El ecosistema de personajes que rodea a los gemelos es uno de los puntos fuertes de esta edición. Encontramos a Don Pantuflo Zapatilla, el patriarca de la familia, un catedrático de Filatelia y Numismática que representa la autoridad pomposa y algo anacrónica de la época. Su esposa, Doña Jaimita, actúa como el eje emocional del hogar, tratando de mediar entre la severidad de su marido y las ocurrencias de sus hijos. No podemos olvidar a figuras secundarias pero esenciales como Don Minervo, el maestro de la escuela cuya paciencia es puesta a prueba diariamente, o el repelente Sapientín, el primo superdotado que sirve como contrapunto perfecto a la rebeldía de los protagonistas.
Lo que hace que esta edición de Ediciones B sea tan valiosa es la capacidad de apreciar la evolución del trazo de Escobar. El autor despliega un dominio magistral de la narrativa visual; sus viñetas están llenas de detalles, desde el mobiliario típico de la clase media española de mediados del siglo XX hasta los gestos exagerados que beben directamente del *slapstick* cinematográfico. El lenguaje utilizado es otro de los tesoros del cómic: un castellano rico, a veces deliberadamente arcaico en boca de Don Pantuflo, que dota a la obra de una personalidad literaria única.
A través de las páginas de este tomo, el lector asiste a una sucesión de historietas autoconclusivas que, leídas en conjunto, forman un mosaico fascinante sobre la infancia, la disciplina y el ingenio. Zipi y Zape no son niños malvados; son agentes del caos que chocan frontalmente con un mundo adulto lleno de reglas rígidas. Esa tensión entre el deseo de libertad infantil y la estructura social es lo que permite que el cómic trascienda su tiempo.
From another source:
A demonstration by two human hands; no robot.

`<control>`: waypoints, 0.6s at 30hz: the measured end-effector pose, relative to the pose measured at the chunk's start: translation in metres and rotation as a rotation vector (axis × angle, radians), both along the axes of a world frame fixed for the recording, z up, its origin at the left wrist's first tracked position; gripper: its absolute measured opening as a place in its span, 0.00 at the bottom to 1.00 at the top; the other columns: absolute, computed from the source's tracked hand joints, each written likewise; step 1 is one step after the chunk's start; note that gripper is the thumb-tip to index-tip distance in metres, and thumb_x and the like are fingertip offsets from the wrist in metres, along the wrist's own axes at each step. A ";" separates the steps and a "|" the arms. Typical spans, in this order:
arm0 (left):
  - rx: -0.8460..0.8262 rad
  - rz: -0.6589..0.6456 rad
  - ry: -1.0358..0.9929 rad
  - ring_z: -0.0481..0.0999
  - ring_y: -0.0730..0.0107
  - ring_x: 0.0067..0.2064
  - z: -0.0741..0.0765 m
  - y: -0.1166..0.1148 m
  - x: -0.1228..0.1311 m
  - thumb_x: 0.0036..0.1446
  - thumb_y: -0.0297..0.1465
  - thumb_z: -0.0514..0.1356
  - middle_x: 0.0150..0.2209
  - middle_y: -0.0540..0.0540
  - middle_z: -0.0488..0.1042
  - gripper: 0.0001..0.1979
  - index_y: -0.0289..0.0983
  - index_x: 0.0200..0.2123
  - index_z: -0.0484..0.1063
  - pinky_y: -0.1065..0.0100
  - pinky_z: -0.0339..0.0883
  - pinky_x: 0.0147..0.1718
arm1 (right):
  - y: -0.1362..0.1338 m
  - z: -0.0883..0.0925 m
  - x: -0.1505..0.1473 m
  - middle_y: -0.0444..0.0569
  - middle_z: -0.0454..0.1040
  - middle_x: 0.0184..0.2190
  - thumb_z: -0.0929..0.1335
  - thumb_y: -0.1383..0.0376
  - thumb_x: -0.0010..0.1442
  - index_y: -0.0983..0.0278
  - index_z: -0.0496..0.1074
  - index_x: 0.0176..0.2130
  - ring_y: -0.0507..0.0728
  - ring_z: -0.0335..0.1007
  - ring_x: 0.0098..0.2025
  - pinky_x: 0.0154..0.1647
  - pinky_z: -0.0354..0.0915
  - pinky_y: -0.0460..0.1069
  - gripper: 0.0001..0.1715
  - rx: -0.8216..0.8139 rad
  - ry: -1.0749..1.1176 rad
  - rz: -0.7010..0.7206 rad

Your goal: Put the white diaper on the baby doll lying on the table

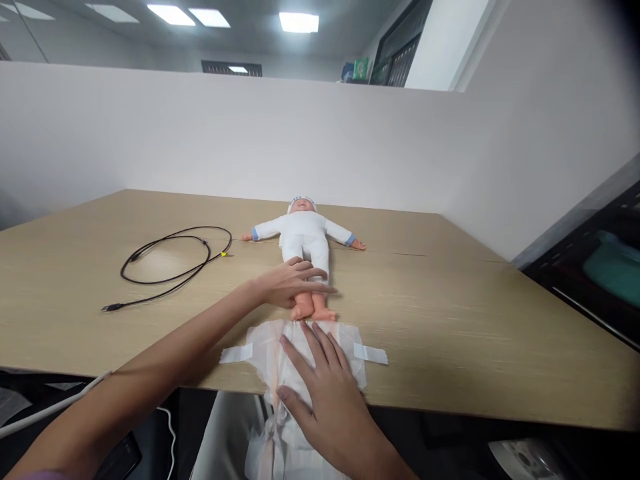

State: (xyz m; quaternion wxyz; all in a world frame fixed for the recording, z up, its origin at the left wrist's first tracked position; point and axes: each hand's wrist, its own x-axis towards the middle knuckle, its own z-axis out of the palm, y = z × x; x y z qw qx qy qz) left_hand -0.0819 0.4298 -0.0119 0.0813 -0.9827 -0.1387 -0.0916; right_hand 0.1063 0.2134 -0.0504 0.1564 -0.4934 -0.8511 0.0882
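Hands on a doll and a diaper at the counter's near edge.

Head view: the left hand (287, 283) lies across the doll's (305, 241) legs, fingers together, curled loosely over them. The right hand (327, 390) presses flat on the diaper (260, 357), fingers spread apart; the diaper overhangs the counter (450, 313). A black cable (173, 263) loops to the left.

Light wood-grain desk (450, 307), matt laminate. Glossy plastic baby doll (305, 243) in white cloth suit. White papery open diaper (300, 353), soft, crinkled. Black rubbery cable (170, 267).
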 end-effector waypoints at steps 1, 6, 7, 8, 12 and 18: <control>0.017 -0.007 0.005 0.73 0.45 0.55 0.001 0.002 0.004 0.64 0.32 0.63 0.69 0.39 0.71 0.32 0.49 0.71 0.70 0.49 0.62 0.55 | 0.000 0.000 0.000 0.46 0.44 0.82 0.68 0.48 0.78 0.45 0.52 0.81 0.72 0.42 0.82 0.79 0.56 0.76 0.42 -0.005 -0.003 0.000; -0.034 -0.101 -0.074 0.70 0.41 0.63 0.008 0.014 0.014 0.69 0.32 0.61 0.69 0.38 0.72 0.18 0.43 0.60 0.80 0.46 0.61 0.62 | 0.008 0.003 0.000 0.46 0.40 0.83 0.68 0.47 0.77 0.44 0.51 0.81 0.72 0.41 0.83 0.78 0.57 0.77 0.43 -0.054 -0.004 0.009; -0.075 -0.116 -0.098 0.69 0.41 0.64 0.013 0.016 0.014 0.70 0.32 0.61 0.69 0.38 0.72 0.18 0.43 0.60 0.79 0.46 0.61 0.63 | 0.011 0.004 0.000 0.46 0.40 0.83 0.69 0.47 0.77 0.44 0.51 0.81 0.72 0.40 0.83 0.78 0.56 0.77 0.43 -0.072 -0.004 0.008; -0.128 -0.130 -0.123 0.70 0.41 0.65 0.019 0.017 0.014 0.70 0.32 0.62 0.69 0.39 0.73 0.18 0.43 0.60 0.79 0.46 0.62 0.64 | 0.016 0.006 0.000 0.46 0.40 0.83 0.69 0.47 0.77 0.44 0.51 0.81 0.72 0.40 0.83 0.78 0.55 0.77 0.43 -0.097 -0.004 0.005; -0.335 -0.165 -0.231 0.73 0.46 0.64 0.058 0.022 0.013 0.66 0.29 0.64 0.65 0.42 0.78 0.22 0.43 0.62 0.77 0.50 0.65 0.65 | 0.041 0.018 -0.003 0.45 0.40 0.82 0.67 0.48 0.79 0.46 0.53 0.81 0.70 0.36 0.84 0.82 0.49 0.75 0.40 -0.206 -0.019 0.032; -0.479 -0.190 -0.300 0.76 0.55 0.63 0.103 0.039 0.011 0.66 0.24 0.60 0.61 0.46 0.81 0.22 0.43 0.60 0.78 0.51 0.65 0.66 | 0.097 0.024 -0.014 0.50 0.41 0.82 0.66 0.53 0.82 0.52 0.53 0.81 0.66 0.33 0.84 0.84 0.43 0.70 0.37 -0.209 -0.054 0.051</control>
Esta edición de Ediciones B rescata la esencia de las "joyas literarias" del tebeo, presentando las aventuras con una calidad de impresión que permite disfrutar de los colores vibrantes y la línea cinética de Escobar. Es una obra indispensable tanto para el coleccionista que desea recuperar las lecturas de su niñez como para el nuevo lector que busca entender por qué estos dos hermanos se convirtieron en iconos culturales.
En resumen, Zipi y Zape es un monumento al humor gráfico. Es la crónica de una España que ya no existe, pero poblada por sentimientos y situaciones —la rebeldía, el castigo, la esperanza de un premio, el amor familiar— que son universales y eternos. Sumergirse en estas páginas es asegurar una sonrisa y redescubrir por qué, a pesar de terminar tantas veces en el "cuarto de los ratones", Zipi y Zape siempre regresan con una nueva idea bajo el brazo, listos para poner el mundo del revés una vez más.